### TASK OBJECTIVE:
The task for the listing below is to write out exactly the lines starting at the one containing "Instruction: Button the" and ending at the one containing "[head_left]", both included. Pictures are to be omitted.

### DATA UNDER STUDY:
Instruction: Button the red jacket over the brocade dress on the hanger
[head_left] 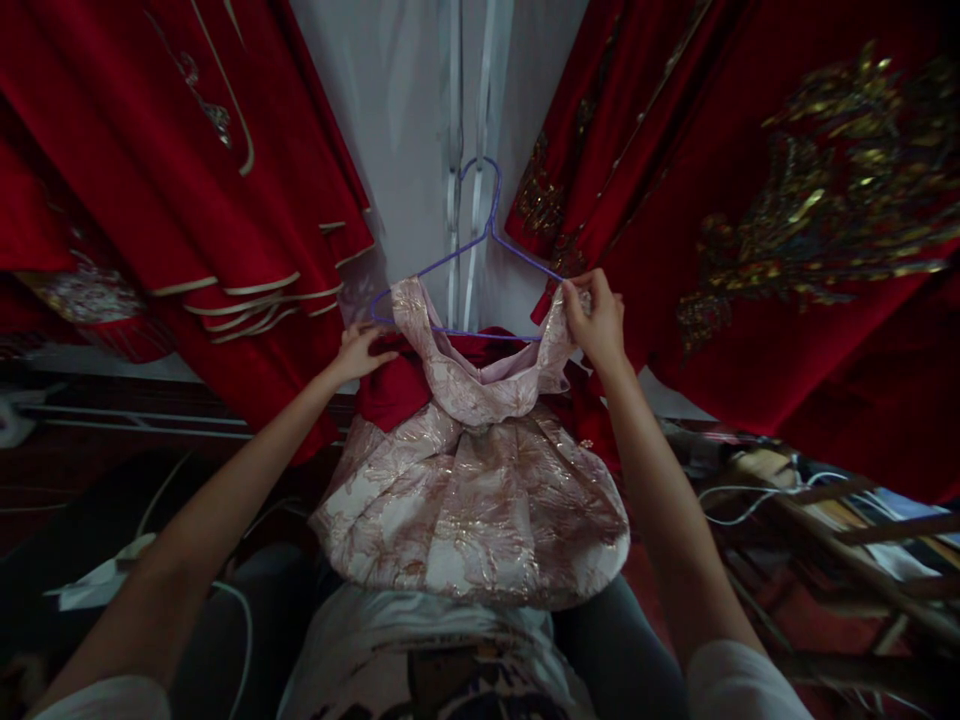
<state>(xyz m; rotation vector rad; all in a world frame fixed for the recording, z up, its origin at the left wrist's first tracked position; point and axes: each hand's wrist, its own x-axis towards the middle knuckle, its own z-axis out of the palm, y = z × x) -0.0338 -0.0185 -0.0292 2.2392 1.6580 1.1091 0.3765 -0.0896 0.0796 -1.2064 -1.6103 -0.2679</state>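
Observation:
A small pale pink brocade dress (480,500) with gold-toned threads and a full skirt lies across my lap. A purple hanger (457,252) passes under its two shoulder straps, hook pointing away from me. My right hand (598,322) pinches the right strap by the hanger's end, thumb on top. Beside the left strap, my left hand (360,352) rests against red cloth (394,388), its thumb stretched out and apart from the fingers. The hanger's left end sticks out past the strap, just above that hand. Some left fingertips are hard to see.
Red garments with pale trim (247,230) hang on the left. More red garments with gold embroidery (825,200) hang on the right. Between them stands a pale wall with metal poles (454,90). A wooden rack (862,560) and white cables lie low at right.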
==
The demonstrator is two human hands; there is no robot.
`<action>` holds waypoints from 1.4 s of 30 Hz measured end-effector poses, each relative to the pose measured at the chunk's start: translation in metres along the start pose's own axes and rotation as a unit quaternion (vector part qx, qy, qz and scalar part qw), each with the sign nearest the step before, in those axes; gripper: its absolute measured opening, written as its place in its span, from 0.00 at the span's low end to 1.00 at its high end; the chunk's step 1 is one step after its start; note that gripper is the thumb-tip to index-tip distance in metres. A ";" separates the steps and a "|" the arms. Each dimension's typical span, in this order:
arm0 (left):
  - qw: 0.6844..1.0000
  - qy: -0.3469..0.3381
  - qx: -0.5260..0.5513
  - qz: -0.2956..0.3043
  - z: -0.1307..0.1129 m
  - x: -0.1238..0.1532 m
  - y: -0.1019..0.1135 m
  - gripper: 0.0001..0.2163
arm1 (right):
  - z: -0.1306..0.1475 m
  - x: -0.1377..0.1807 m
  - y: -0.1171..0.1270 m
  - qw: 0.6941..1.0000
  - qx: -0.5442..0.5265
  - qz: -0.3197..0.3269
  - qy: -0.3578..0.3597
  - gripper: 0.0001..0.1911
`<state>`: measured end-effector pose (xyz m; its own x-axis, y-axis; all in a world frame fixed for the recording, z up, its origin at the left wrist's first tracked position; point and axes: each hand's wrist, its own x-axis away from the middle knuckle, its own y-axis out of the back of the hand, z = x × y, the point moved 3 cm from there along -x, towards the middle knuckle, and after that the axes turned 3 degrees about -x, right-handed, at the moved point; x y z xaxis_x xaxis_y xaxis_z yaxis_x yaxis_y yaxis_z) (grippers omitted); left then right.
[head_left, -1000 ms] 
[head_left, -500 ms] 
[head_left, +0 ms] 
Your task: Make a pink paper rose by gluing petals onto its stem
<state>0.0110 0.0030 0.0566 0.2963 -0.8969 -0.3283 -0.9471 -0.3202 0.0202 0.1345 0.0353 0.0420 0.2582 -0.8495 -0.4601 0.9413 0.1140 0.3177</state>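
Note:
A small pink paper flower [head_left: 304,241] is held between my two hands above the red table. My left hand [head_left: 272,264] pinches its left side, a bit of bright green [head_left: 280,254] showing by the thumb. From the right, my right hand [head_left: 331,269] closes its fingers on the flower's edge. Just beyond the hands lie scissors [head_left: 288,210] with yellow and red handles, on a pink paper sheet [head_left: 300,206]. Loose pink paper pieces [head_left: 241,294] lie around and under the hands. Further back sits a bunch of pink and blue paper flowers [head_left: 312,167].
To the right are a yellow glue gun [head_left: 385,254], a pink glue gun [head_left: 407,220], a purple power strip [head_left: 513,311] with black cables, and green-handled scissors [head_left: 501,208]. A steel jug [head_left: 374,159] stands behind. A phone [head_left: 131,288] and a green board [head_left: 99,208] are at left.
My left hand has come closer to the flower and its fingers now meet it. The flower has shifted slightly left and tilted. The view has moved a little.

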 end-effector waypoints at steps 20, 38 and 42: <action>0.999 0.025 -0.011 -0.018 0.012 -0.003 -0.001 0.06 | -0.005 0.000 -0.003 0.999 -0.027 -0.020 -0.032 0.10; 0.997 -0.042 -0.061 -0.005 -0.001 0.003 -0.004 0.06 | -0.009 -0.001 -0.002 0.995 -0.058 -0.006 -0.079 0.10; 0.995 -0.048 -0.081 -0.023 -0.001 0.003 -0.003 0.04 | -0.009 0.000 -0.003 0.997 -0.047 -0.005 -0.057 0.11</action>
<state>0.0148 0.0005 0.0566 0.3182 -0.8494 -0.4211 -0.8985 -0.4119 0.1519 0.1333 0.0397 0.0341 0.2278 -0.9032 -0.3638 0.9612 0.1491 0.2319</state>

### EXPECTED ANSWER:
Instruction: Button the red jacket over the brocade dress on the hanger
[head_left] 

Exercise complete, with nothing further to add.